In short, both in education and health, the Howard years saw a transformation that offered consumers greater choice and ultimately, greater control. As that occurred,  community expectations have been reshaped in ways that would be difficult, if not impossible, to reverse. Indeed, it is the very desire to be able to afford school fees, private health insurance and childcare that made many voters – and especially young women juggling a family with part-time work – anxious about WorkChoices, and drove them to abandon a government which they respected and whose values they shared.

That much has been implicitly recognised by Labor, notably through its well-publicised commitments to maintaining in place the arrangements for funding non-Government schools and subsidising private health insurance. Given those commitments, voters, whatever they may have rejected of the Howard years, were neither asked to reject, nor did they reject, the move to a greater emphasis on competition and choice in key public services.

But Labor’s commitments, however well-intentioned they may be, cannot be the end of the story. Labor’s promises have been expansive; sooner or later, realities will bite, not least in the form of budget constraints.

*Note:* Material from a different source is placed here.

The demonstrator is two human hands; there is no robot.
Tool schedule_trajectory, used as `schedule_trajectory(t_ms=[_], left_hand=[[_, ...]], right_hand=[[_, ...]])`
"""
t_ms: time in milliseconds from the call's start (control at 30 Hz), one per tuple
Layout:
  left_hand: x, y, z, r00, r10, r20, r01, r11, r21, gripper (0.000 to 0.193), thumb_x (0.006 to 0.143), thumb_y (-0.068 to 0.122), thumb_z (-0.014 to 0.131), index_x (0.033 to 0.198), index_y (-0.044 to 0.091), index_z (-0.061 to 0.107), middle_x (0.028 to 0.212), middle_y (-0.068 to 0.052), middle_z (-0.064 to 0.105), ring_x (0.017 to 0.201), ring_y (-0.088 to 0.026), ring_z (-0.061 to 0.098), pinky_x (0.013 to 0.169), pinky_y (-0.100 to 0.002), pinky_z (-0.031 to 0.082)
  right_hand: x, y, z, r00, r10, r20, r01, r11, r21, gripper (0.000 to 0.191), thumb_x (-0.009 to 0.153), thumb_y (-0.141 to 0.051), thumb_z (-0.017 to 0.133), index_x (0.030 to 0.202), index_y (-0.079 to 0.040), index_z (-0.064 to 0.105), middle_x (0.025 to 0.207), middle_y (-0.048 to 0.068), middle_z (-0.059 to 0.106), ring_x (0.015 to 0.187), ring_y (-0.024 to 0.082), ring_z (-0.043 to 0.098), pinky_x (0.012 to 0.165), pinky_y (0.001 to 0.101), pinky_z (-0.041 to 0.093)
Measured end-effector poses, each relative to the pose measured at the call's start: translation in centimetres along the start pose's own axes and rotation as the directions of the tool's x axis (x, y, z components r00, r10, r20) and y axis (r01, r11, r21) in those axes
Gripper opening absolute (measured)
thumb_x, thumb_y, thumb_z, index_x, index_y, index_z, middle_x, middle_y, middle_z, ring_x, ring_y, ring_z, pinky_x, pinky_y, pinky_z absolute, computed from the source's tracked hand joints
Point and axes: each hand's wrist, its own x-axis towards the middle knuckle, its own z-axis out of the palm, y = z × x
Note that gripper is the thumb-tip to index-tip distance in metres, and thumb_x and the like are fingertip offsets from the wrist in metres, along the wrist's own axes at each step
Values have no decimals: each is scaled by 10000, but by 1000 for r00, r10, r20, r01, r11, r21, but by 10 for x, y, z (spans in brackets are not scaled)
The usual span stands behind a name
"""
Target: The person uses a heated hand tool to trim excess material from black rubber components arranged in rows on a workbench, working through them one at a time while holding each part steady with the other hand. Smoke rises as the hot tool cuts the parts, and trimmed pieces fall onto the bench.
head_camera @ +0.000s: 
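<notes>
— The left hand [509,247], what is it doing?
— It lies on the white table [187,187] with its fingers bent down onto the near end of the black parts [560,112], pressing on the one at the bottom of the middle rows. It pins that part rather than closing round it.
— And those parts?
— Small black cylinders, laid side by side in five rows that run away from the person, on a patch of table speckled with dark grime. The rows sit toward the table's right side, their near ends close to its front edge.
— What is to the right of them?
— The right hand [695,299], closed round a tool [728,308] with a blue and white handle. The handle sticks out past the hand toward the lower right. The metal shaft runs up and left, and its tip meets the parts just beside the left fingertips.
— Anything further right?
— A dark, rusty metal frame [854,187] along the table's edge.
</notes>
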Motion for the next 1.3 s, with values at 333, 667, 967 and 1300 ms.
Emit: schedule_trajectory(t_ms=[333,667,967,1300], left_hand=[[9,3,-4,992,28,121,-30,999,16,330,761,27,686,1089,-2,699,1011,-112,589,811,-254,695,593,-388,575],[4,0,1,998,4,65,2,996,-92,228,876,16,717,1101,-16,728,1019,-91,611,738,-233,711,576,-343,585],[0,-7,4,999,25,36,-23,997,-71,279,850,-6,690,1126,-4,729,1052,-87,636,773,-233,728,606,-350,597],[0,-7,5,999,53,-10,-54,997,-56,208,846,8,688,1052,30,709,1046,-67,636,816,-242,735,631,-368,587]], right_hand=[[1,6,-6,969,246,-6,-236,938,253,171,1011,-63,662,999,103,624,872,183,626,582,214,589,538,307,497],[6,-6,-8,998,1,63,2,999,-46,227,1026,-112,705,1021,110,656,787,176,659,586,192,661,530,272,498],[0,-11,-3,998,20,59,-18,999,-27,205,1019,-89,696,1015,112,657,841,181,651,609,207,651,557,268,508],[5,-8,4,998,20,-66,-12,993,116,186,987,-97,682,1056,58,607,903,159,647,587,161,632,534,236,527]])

Labor will then face its own ‘fork in the road’.

It could build on what is worthwhile in the policies of its predecessors. Pushing ahead would allow further efficiencies to be gained, including by increasing the competitive pressure on State and Territory government service providers. Or it could focus on bailing out the government service providers, taking on responsibilities as difficult to manage as they will prove costly to sustain.

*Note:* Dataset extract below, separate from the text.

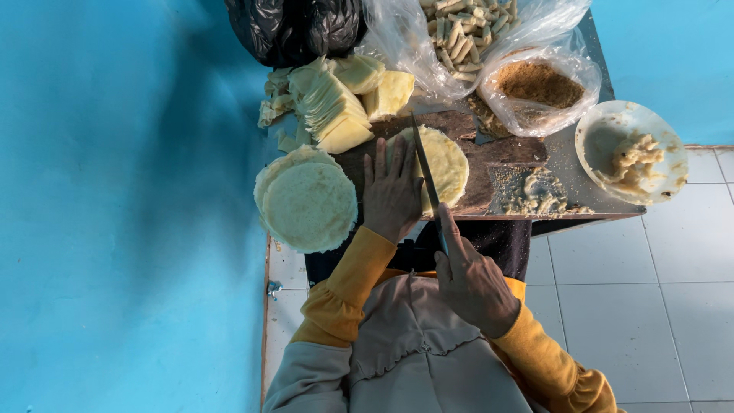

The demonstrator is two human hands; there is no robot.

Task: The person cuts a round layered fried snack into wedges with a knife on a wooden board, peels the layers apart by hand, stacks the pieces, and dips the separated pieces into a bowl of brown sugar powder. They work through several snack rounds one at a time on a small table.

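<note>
The left hand (391, 191) lies flat, fingers spread and pointing far, on the left part of a stack of round yellow wrappers (442, 164) that sits on a dark wooden board (505, 153). The right hand (472, 281) is closed round the handle of a long knife (425, 170), index finger laid along the spine. The blade runs almost straight away from the person, leaning slightly left toward its far tip, and crosses the round stack just right of the left hand's fingertips, so the blade's long axis lies close to the stack's middle line. The stack sits far of the right hand and directly under the left, which is the nearer hand to it. Whether the edge has already bitten into the sheets or only rests on top is hard to tell from above. To the left, overhanging the board's edge, lies a second pile of uncut rounds (308, 203). Far left of the board are fanned cut pieces (336, 103). On the far right stand a clear bag of rolled sticks (466, 30) and a bag of brown crumbs (539, 84), with a white bowl of pale filling (631, 149) at the right edge.
</note>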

Labor will grapple with those choices, just as all those who triumph in the battles of politics and of power struggle with the balance between continuity and change. It is difficult to win those battles without demonising opponents and denigrating their work; all too easily, this gets in the way of preserving and enhancing the best of what they have done.

“There is”, the Roman poet Ovid wrote, “no less talent in keeping what we have got, than in first acquiring it. Chance has something to do with the one, but the other will always be the effect of skill”. That skill cannot be exercised without grasping the past and the possibilities it opens for the future, not in the exasperated rhetoric of the political battlefield but in the clear light of analysis.

Seen in that light, the Howard years, whatever their defects, achieved a change in the policy landscape that will be difficult to pave over without substantial cost. They enabled a shift in the public/private balance that is still incomplete but no less significant for it. That is a legacy Labor can adapt or needlessly lay to waste. If it is to adapt it, it must dispassionately understand that legacy’s strengths, and not focus on its failings alone.

Tocqueville thought the French Revolution gutted, out of ignorance combined with a thirst for vengeance, what there was that was sound in the foundations the “Ancien Régime” had built. Victors, he noted, often do that, but at their peril; for one day, Minerva’s owl will also fly for them. And when it does, they too are judged, and no less harshly than the predecessors they so despised.